Real-world data networks
A number of Real-World Data Networks were established to study the impact of COVID-19 in healthy and immunocompromised populations. Efforts such as the Consortium for Clinical Characterization of COVID-19 by EHR (4CE), NHS England Data Collection, National Clinical Cohort Collaborative (N3C), and the COVID Real-World Repository Infrastructure (CRWDi) represent invaluable resources in teasing out the real-world effects of SARS-CoV-2 infection and/or vaccination in special patient populations [48]. For example, the CRWDi initiative integrates de-identified US medical and pharmacy claims, laboratory data, vaccination records, and cancer registry data, covering 5.2 million unique patients, which enables longitudinal analysis across immunocompromised populations [48]. Studies using real-world data have led to interesting findings on treatment effectiveness, such as a study using the US PINC AI Healthcare Database that demonstrated that remdesivir treatment significantly increased survival of COVID-19 disease, including in people with immunocompromising conditions [49]. Meanwhile, a retrospective cohort study using data from the Municipal Department for Public Health Services of Vienna, Austria, found that older (≥60 years) patients with COVID-19 during the Omicron wave had a lower risk of hospitalization and all-cause death within 28 days with nirmatrelvir-ritonavir treatment, while younger patients or those treated with molnupiravir alone did not show similar effects [50].

Conclusion
The COVID-19 pandemic presented the world with an unprecedented challenge, which was met by impressive developments and dedication by public health professionals, scientists, and clinicians.
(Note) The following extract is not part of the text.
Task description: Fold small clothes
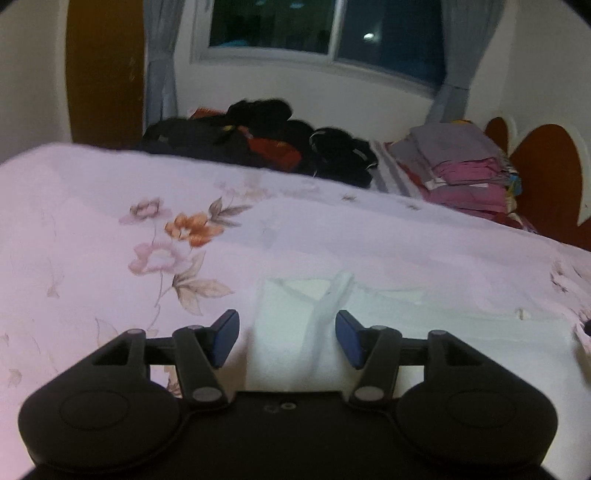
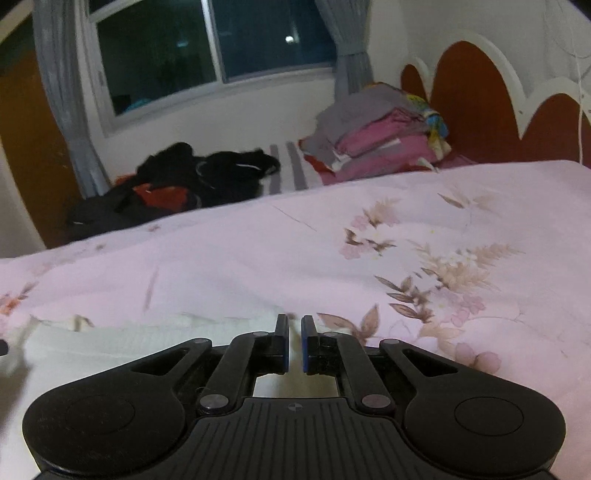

The data, questions, tools and overall knowledge gained during the pandemic were unparalleled, and will contribute to new assays and technologies, treatment strategies, and improvements in the management of new viral respiratory infections threatening people with cancer. These individuals face worse infection outcomes, increased hospitalization rates, higher incidence of death, and higher risk of long-term implications when infected with these viruses, adding to the already severe implications of cancer diagnosis and treatment. The advances and collaborative networks built during such challenging times illustrate the power of science, collaboration and present the community with models that can be implemented to face future public challenges in various areas of interest for which rapid and effective responses are needed.